If the primary was shut down and it restarted successfully, and it was
not restarted via "start hadr .. as primary by force", then the primary
and standby must have been able to communicate and must have
successfully passed some basic handshake validations. If the two could
not connect, then the attempt to restart/activate/connect to the
primary would hang for HADR_TIMEOUT and then fail with SQL1768N reason
code 7.
If the primary was never shut down, i.e., just the standby was
rebooted, then the primary could remain as primary throughout the
event, and that would not imply anything about connectivity after the
reboot of the standby.

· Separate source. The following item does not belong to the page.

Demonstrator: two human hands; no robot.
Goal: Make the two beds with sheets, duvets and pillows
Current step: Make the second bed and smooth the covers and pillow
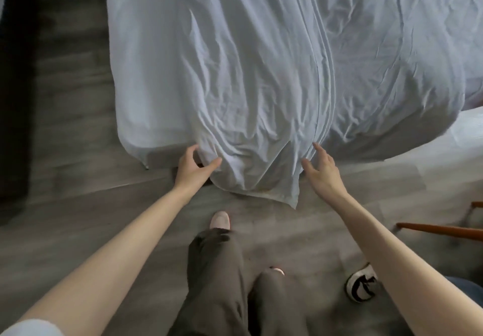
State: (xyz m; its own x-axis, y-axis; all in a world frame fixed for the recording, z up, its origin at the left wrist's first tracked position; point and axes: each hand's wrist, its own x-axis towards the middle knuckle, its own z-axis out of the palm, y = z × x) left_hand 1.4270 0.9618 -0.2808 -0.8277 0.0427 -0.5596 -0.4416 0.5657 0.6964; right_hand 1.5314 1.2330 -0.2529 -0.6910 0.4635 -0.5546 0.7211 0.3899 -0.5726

There could be comm issues after the reboot,
and the standby would restart as a (disconnected) standby just fine.
For example, if the standby happened to get a different IP address on
the reboot (via DHCP, for example), the primary might reject the
attempt to reconnect if it was configured to expect the old IP address.
The db2diag.log files from the two databases at the time of the
reboot(s) could prove interesting. They should show all HADR state
transitions, and may point to some specific problem, e.g., comm
connection lost later for some reason, or pair validation failed.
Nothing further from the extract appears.